After the teleoperation session, the subjects were shown the exocentric view and interviewed by asking whether the placement of the robot is actually where they wanted to place it. All subjects selected a spot in the P-space around the group of VAs as an intended spot. They also mentioned that “this spot would be more suitable to talk to VAs in groups’.’ While teleoperating the robot using an egocentric view, no subject exploited the O-space of the group and everyone placed the robot either in the P-space or in the R-space. When joining the interaction, 5 subjects placed the robot in R-space, i.e., stood a little farther away from the P-space. When the exocentric view was shown, all of the subjects, including these 5 subjects, selected a spot in P-space to join the group. When asked about the reason behind their placement, they mentioned that “they could not perceive the distance precisely through the egocentric view, and also the technical difficulties in controlling the robot were a contributing factor.” There was one situation where the subject had to move around the group and place the robot in the empty spot. Most of the subjects moved around and placed the robot, but 2 subjects did not. They placed the robot in between two VAs, even when there was not much space, and when asked about the reason for this placement while being shown the exocentric view, 1 subject mentioned that “I did not see the empty spot from that position with an egocentric view”, and the other said “I got lazy to move around and place the robot in that empty spot”. Observation of the overall process suggests that subjects demonstrated a strong tendency to respect F-formations when joining the social group interactions.
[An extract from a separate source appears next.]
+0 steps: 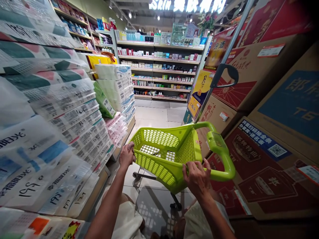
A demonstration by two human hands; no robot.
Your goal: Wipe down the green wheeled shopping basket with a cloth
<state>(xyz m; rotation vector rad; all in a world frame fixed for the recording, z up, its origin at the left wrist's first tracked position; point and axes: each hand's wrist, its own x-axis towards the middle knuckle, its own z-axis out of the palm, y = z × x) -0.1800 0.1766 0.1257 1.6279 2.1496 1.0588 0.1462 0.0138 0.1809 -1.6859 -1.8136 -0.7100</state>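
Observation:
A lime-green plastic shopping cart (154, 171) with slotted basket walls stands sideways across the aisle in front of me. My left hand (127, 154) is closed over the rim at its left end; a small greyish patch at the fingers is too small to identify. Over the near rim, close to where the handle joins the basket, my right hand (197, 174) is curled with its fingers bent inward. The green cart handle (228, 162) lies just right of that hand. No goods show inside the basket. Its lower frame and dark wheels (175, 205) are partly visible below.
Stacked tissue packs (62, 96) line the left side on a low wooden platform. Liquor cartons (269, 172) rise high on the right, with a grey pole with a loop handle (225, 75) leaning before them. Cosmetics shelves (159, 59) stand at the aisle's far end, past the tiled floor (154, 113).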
From this analysis and by interviewing the subjects while showing the exocentric view, we conclude that teleoperators do respect F-formations when joining the groups.

5.3. Autonomous Feature

In the MRP domain, there are studies on autonomous features for telepresence robots [31,37]. These works are focused on “walk and talk” situations between an individual and a robot. The current study has demonstrated that although the subjects intend to adhere to F-formations, their ability to do so is limited by the robot. Therefore, the ability of a robot to join F-formations autonomously could be helpful in many scenarios, such as finding the most appropriate spot and decreasing the operator’s workload. Considering this, subjects were asked whether they would prefer to have an autonomous navigation function that would place the robot into the group automatically. Of 22 subjects, 19 subjects (86.4%) responded affirmatively, and the remaining 3 subjects (13.6%) expressed concerns about the robot’s technical ability to autonomously join formations. The 3 subjects’ concerns are valid as there is a gap in the research developed and the ability to apply this to a mobile robot in real-time human environments [38]. At the same time, researchers are also working on this process of robots joining the social interaction [29,39] to interact with people or help them in real time with mobile robots. This implies that there is a need to develop such autonomous features that could integrate robots into human social environments.

Finally, it is important to note that the selection of the robot, i.e., MRP system, and its FoV are important factors when analyzing the results. It is true that the FoV varies between MRP systems, i.e., different telepresence robots have different cameras with different FoVs. Some telepresence systems have a smaller FoV, and others have up to 150 degrees in FoV. It is indeed true that the selected FoV used in the simulation could have impacted the results obtained in this paper. In the current experiment, we used Turtlebot with a Kinect RGB camera, and we did not make any explicit changes to the robot’s FoV, i.e., the default settings were used. If a different robot with a different FoV was used in the experiment, a change might be noticed in the navigation pattern of the robot and the way subjects approached the groups. This is indeed worth investigating in future studies, especially studies whose aim is to validate the design of MRP systems. There is also a possibility that a slight change could have been observed in the selection of the spot in the group, i.e., slightly closer to or farther from the group. However, our main claim, i.e., subjects place the robot in the group adhering to F-formations, was the focus of this work. When subjects were interviewed while being shown the exocentric view, all subjects opted for a similar spot upon which to place the robot. This spot was in the P-space of the group. It should also be noted that in our experiment, we were not observing the navigation pattern or the way subjects approached the group, i.e., we observed only the final placement of the robot. In one of our previous studies [40], we observed that limiting the horizontal view increased the quality of interaction.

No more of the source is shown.